++++ AVAILABLE RECORDS

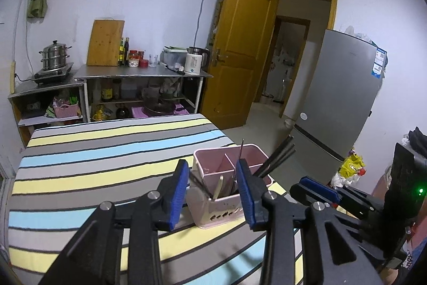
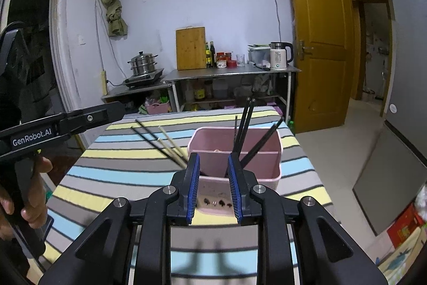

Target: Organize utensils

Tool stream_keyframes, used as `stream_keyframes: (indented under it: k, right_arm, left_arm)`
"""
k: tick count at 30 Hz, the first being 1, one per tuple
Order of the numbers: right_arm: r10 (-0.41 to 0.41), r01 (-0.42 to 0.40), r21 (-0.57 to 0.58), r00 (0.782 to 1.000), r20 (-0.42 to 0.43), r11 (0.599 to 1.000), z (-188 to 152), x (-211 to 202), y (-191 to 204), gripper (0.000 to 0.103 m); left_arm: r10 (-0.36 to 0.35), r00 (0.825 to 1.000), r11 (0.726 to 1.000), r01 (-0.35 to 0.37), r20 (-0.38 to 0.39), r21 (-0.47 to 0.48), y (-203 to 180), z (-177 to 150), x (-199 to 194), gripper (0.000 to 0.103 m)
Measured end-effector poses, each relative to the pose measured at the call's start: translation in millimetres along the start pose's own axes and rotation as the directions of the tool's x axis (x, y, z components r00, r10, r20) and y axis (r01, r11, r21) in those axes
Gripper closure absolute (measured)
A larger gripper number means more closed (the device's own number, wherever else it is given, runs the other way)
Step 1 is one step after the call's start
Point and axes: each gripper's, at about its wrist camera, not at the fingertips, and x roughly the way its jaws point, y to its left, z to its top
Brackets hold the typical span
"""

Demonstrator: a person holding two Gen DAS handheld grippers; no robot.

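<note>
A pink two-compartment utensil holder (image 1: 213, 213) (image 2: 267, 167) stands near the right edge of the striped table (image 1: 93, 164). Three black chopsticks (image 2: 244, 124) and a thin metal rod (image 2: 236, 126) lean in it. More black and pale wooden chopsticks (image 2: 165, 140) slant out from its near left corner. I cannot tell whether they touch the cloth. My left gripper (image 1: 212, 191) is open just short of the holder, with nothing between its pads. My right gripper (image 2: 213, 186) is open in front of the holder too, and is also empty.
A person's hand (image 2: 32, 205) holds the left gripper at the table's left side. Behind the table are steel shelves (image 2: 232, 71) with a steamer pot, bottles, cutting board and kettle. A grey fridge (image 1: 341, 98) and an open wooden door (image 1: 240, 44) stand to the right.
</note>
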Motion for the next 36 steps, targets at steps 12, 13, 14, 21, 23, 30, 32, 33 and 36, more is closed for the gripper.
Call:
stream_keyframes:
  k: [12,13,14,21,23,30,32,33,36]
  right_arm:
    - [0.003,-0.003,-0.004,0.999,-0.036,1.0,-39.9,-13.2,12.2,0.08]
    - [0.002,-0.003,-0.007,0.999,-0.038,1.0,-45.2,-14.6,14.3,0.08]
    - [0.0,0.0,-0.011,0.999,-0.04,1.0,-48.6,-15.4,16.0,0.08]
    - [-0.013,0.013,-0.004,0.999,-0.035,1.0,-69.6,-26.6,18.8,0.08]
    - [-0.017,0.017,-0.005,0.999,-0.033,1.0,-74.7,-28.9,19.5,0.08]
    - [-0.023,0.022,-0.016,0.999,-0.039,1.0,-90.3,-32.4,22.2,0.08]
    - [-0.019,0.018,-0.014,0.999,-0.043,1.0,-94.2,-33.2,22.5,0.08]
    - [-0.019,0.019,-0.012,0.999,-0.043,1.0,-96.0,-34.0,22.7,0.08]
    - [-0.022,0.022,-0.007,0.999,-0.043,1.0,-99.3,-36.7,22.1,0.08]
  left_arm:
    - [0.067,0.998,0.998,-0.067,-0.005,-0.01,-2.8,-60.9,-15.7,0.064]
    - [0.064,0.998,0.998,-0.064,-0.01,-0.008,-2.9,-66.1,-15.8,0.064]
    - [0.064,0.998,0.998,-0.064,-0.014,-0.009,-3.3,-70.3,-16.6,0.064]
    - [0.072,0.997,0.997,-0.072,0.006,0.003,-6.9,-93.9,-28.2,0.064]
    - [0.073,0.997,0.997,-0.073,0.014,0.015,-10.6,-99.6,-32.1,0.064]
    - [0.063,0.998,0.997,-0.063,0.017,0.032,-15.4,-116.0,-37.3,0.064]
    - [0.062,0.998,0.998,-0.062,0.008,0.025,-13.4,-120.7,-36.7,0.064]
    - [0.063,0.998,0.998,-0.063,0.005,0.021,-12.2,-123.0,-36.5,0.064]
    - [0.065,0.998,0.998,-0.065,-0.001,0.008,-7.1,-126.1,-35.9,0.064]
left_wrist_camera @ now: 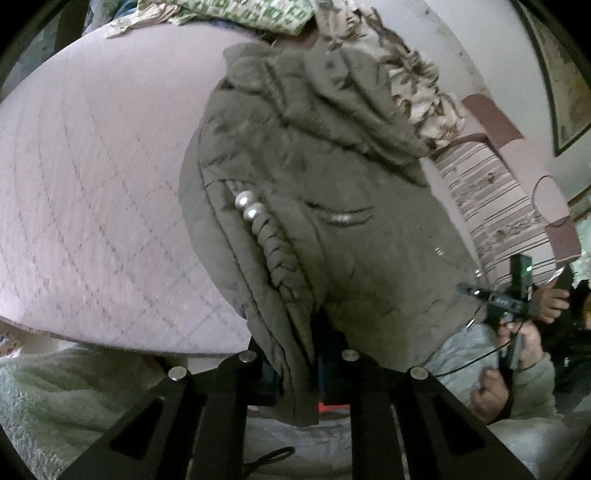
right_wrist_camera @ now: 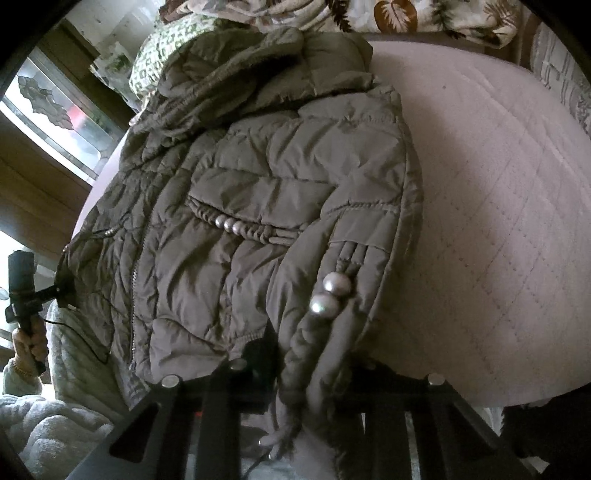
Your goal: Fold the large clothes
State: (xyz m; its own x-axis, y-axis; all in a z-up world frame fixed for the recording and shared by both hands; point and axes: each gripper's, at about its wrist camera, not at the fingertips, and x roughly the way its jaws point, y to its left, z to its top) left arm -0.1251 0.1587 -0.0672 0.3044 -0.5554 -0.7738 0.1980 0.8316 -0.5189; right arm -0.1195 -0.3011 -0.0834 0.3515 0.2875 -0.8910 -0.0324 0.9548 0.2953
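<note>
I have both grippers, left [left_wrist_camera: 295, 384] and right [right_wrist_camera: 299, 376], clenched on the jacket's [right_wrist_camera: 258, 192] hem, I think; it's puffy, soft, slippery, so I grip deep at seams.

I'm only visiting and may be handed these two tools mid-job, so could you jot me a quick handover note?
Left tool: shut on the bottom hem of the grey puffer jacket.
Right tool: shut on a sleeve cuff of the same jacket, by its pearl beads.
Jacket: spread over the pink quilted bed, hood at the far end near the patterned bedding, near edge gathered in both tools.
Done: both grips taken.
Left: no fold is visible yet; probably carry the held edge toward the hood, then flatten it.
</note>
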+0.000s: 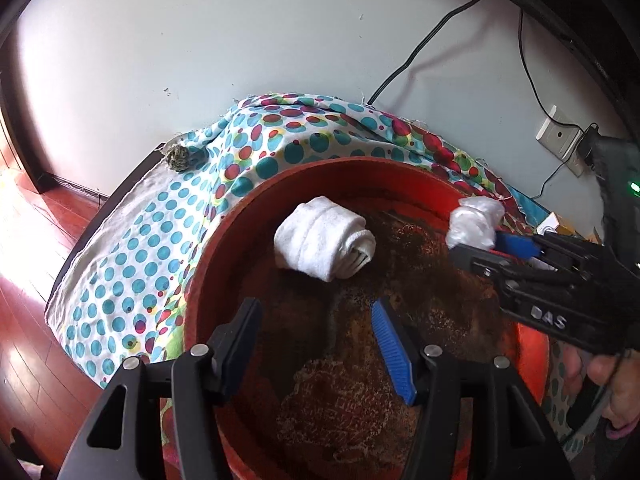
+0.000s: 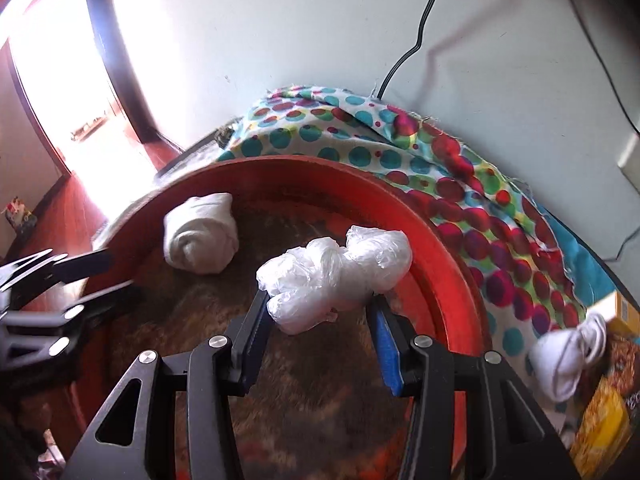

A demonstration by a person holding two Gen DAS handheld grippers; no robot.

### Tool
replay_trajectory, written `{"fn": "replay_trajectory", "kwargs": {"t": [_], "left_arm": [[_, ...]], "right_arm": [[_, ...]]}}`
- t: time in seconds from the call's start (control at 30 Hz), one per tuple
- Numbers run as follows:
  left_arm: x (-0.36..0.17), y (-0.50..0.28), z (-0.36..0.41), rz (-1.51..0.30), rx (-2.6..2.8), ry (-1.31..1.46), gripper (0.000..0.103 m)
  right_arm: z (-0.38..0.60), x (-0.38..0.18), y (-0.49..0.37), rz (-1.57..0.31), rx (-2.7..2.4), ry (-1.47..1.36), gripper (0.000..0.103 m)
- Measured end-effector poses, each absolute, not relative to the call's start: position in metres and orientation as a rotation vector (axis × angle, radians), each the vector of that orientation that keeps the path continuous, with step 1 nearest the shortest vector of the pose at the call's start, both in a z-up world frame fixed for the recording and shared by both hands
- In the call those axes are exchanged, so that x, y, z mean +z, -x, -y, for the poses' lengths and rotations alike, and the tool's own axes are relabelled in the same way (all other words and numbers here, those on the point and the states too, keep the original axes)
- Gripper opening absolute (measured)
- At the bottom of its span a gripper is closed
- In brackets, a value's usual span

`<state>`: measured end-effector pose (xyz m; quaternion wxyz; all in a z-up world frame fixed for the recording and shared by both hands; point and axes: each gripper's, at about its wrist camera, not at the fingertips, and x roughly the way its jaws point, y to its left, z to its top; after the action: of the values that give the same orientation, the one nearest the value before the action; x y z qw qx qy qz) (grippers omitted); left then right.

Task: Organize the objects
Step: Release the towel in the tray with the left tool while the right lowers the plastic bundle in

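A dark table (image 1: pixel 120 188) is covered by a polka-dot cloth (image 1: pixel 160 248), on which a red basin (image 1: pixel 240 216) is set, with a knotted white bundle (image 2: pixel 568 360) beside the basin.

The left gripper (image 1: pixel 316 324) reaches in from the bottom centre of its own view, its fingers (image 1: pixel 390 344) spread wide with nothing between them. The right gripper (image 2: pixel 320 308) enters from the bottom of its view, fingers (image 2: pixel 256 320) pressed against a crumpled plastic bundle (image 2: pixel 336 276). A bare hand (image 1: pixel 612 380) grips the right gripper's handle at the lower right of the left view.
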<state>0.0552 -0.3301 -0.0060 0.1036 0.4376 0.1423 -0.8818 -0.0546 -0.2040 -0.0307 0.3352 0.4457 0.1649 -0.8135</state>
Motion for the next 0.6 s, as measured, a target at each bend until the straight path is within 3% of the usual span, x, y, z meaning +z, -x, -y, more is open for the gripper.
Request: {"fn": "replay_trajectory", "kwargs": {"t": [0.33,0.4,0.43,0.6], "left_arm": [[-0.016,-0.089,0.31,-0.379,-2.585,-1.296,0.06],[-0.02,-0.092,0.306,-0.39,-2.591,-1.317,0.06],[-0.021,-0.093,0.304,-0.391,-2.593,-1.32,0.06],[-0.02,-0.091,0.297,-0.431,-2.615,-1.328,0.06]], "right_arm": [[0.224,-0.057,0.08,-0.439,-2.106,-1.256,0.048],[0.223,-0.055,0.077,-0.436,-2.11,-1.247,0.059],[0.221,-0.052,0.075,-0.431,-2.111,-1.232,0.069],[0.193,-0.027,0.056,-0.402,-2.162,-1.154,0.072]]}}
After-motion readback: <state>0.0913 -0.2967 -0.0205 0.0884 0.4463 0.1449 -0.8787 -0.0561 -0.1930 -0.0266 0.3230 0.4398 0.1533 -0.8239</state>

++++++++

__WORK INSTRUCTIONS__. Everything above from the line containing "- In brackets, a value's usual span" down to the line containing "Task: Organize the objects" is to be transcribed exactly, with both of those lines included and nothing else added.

__EXERCISE RESULT__.
- In brackets, a value's usual span

`<state>`: measured end-effector pose (xyz m; quaternion wxyz; all in a z-up world frame fixed for the recording and shared by both hands; point and axes: each gripper's, at about its wrist camera, not at the fingertips, and x roughly the way its jaws point, y to its left, z to its top; after the action: of the values that give the same orientation, the one nearest the value before the action; x y z qw qx qy qz) (grippers omitted); left then right.

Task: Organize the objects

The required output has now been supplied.